Robiła, co tylko mogła, aby dziecko się uspokoiło. Kobieta liczyła, że środek przeciwbólowy pomoże mu zasnąć, ale na nic zdała się jej nadzieja. Dziecko nie uspokoiło się, a wręcz przeciwnie płakało jeszcze głośniej. Użyła wszystkich znanych sposobów, aby uspokoić dziecko; włączyła bajki w tv, puszczała mu piosenki na telefonie i inne uspokajacze typu: szum suszarki albo odkurzacza. Kilkukrotnie podczas tej doby kąpała syna, myśląc, że może woda go ukoi. Wszystko na próżno.
Dziecko nadal płakało, a ona czuła, że cały wszechświat stanął przeciwko niej.
Matka nie straciła cierpliwości, pomimo, że była wykończona. Trzymała syna w ramionach przez kilka godzin, ręce bolały ze zmęczenia, a jej oczy były podkrążone. Od wczoraj nic nie jadła, a z toalety korzystała trzymając dziecko na rękach.
Policjantka patrzyła na młodą matkę ze współczuciem. Byli w jej mieszkaniu od 10 minut, a dziecko ciągle płakało, nie dało go się niczym rozbawić.
Matka chłopca, przeprosiła mundurowych, że nie otworzyła od razu, ale nie usłyszała dźwięku dzwonka.

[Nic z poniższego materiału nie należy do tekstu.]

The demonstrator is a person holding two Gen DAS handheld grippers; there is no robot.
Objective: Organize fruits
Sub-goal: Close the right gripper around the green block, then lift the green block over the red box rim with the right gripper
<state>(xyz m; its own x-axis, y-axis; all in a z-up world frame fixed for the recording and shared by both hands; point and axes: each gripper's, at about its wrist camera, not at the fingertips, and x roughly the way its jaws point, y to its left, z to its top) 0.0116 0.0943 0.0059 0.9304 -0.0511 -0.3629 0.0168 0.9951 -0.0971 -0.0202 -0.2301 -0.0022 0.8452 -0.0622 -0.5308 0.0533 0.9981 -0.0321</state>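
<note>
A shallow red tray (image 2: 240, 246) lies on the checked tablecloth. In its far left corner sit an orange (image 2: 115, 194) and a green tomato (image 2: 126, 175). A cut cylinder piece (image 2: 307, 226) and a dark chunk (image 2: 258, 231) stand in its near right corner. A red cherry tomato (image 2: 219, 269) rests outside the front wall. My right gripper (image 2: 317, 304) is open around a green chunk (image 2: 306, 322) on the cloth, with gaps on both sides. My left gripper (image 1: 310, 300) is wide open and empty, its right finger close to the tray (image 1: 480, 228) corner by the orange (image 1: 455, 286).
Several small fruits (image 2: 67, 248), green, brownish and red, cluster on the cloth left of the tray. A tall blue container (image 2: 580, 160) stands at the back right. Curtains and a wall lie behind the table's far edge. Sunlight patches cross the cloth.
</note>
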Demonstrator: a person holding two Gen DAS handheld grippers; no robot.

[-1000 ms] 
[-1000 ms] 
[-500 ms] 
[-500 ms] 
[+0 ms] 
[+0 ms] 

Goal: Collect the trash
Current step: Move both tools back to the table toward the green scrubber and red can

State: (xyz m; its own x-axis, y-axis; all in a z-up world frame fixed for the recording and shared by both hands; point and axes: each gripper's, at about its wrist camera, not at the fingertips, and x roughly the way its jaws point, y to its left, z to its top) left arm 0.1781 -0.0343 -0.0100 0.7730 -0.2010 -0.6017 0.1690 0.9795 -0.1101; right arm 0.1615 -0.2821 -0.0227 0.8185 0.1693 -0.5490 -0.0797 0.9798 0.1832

Jej słuch nieco osłabł, będąc pod wpływem ciągłego bodźca, jakim był pisk dziecka.
Kobieta zapytała stróżów prawa, który z sąsiadów zgłosił skargę, jednak nie mogli udzielić jej odpowiedzi na to pytanie.
Ciągle zastanawiała się, kto to mógł być, ponieważ miała dobre stosunki ze wszystkimi sąsiadami i nie mogła zrozumieć, dlaczego nie mogli przyjść sami tylko od razu dzwonili na policję?
Policjanci uzupełnili raport z przeprowadzonej interwencji, pożegnali się i wrócili na służbę, a kobieta znowu została sama z płaczącym dzieckiem.
Po około dwóch godzinach, w mieszkaniu kobiety ponownie zadzwonił dzwonek. To była pani policjantka z interwencji. Po zakończonej służbie postanowiła wrócić, by pomóc zająć się dzieckiem. Przyniosła kupiony w aptece żel na dziąsła ze środkiem przeciwbólowym, który pomógł jej córce przy ząbkowaniu. Wzięła dziecko na ręce, a młodej mamie kazała, żeby poszła coś zjeść i się wykąpać, a później miała iść się przespać.
Kobieta była wzruszona tym gestem. Nie sądziła, że może otrzymać pomoc od zupełnie obcej osoby.
Mam nadzieję, że ta historia stała się początkiem pięknej przyjaźni.